# Exercise goal:
Each line from the opening of the records that follow to the line with "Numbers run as" needs to be written out exactly. Add nothing.

# Provided entries:
^^^^^^^^
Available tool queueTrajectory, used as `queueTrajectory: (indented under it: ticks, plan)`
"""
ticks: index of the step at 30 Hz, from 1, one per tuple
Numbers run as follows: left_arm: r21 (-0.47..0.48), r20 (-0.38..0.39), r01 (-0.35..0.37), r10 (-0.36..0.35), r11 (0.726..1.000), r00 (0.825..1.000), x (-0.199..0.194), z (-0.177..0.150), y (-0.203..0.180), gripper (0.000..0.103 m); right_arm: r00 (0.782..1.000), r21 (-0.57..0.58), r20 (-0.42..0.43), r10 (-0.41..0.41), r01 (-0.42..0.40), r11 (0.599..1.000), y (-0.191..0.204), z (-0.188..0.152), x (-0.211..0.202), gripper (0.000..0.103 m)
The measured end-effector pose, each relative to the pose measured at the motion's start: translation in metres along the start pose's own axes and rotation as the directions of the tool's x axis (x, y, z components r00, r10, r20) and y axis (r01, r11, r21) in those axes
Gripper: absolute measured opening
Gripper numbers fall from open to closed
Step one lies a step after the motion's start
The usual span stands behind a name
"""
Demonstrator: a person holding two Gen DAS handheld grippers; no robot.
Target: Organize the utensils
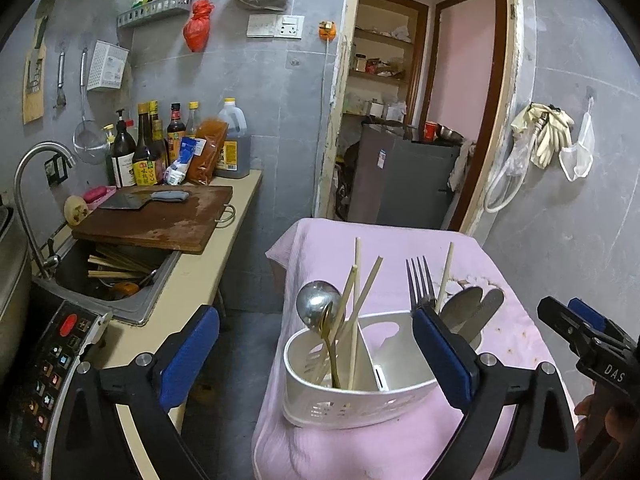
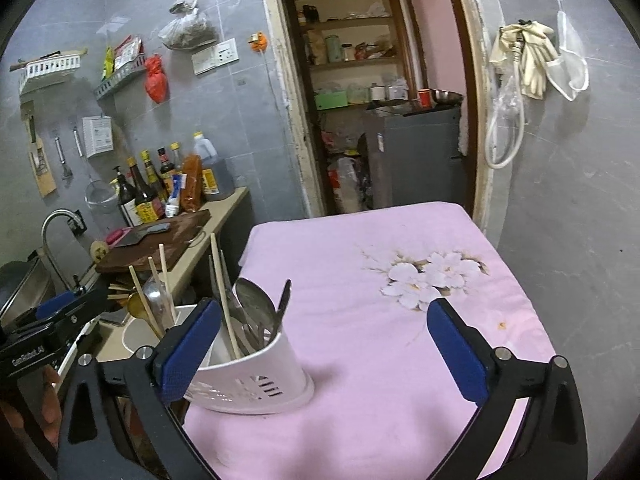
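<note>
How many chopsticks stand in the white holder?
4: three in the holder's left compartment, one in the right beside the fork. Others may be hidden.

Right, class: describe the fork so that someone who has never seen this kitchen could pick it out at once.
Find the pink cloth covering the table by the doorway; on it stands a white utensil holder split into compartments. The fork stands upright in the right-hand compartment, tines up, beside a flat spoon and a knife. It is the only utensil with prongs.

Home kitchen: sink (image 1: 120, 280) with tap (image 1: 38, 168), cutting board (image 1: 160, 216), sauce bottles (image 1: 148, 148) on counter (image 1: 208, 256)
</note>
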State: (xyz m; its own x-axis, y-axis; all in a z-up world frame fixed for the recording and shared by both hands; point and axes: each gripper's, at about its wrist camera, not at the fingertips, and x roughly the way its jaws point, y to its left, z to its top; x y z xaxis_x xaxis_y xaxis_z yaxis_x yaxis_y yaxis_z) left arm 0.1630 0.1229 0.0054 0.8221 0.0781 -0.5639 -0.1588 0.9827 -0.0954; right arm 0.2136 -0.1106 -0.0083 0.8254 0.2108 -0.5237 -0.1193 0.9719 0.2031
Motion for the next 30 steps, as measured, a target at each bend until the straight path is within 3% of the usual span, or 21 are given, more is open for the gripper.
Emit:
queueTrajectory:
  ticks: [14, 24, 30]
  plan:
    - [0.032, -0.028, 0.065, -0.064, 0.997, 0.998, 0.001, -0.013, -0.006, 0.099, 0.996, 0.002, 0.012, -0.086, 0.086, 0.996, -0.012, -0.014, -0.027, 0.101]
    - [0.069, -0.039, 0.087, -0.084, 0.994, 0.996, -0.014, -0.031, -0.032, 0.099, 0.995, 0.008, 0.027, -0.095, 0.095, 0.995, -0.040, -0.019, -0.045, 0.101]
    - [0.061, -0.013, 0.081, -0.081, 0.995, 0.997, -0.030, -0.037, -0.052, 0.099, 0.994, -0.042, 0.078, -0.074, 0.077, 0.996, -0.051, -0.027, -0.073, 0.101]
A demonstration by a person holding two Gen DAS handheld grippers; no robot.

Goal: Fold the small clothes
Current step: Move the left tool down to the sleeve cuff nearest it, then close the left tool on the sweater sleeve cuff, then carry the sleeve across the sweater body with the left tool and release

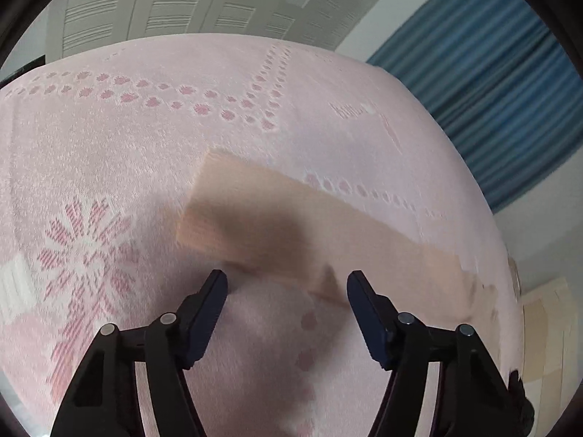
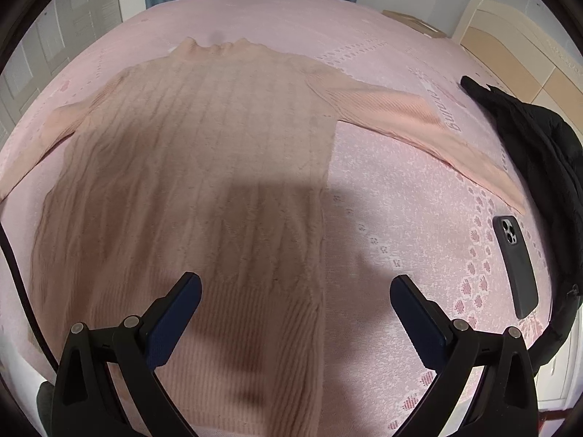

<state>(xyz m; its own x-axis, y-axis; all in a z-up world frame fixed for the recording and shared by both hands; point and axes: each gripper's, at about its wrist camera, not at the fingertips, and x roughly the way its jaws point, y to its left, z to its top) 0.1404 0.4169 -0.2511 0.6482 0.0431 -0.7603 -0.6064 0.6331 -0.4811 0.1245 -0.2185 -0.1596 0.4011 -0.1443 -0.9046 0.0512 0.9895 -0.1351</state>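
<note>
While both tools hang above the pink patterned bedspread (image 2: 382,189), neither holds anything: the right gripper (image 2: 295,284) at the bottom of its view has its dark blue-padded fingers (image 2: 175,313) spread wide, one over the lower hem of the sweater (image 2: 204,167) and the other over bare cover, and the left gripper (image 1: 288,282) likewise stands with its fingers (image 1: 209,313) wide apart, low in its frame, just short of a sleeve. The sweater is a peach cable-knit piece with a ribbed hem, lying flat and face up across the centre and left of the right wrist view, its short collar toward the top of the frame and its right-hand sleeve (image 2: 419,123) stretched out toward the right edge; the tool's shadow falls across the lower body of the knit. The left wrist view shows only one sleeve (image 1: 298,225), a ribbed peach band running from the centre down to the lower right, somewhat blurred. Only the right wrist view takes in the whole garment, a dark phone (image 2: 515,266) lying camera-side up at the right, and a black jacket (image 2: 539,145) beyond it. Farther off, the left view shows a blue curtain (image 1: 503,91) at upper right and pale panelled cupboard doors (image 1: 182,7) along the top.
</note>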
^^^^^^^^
# Output of the exercise:
Available tool queueTrajectory, used as `queueTrajectory: (indented under it: ticks, plan)`
"""
ticks: index of the step at 30 Hz, from 1, one per tuple
Numbers run as follows: left_arm: r21 (-0.47..0.48), r20 (-0.38..0.39), r01 (-0.35..0.37), r10 (-0.36..0.35), r11 (0.726..1.000), r00 (0.825..1.000), x (-0.199..0.194), z (-0.177..0.150), y (-0.203..0.180), gripper (0.000..0.103 m); right_arm: r00 (0.782..1.000), r21 (-0.57..0.58), r20 (-0.42..0.43), r10 (-0.41..0.41), r01 (-0.42..0.40), r11 (0.599..1.000), y (-0.191..0.204), z (-0.188..0.152), x (-0.211..0.202), gripper (0.000..0.103 m)

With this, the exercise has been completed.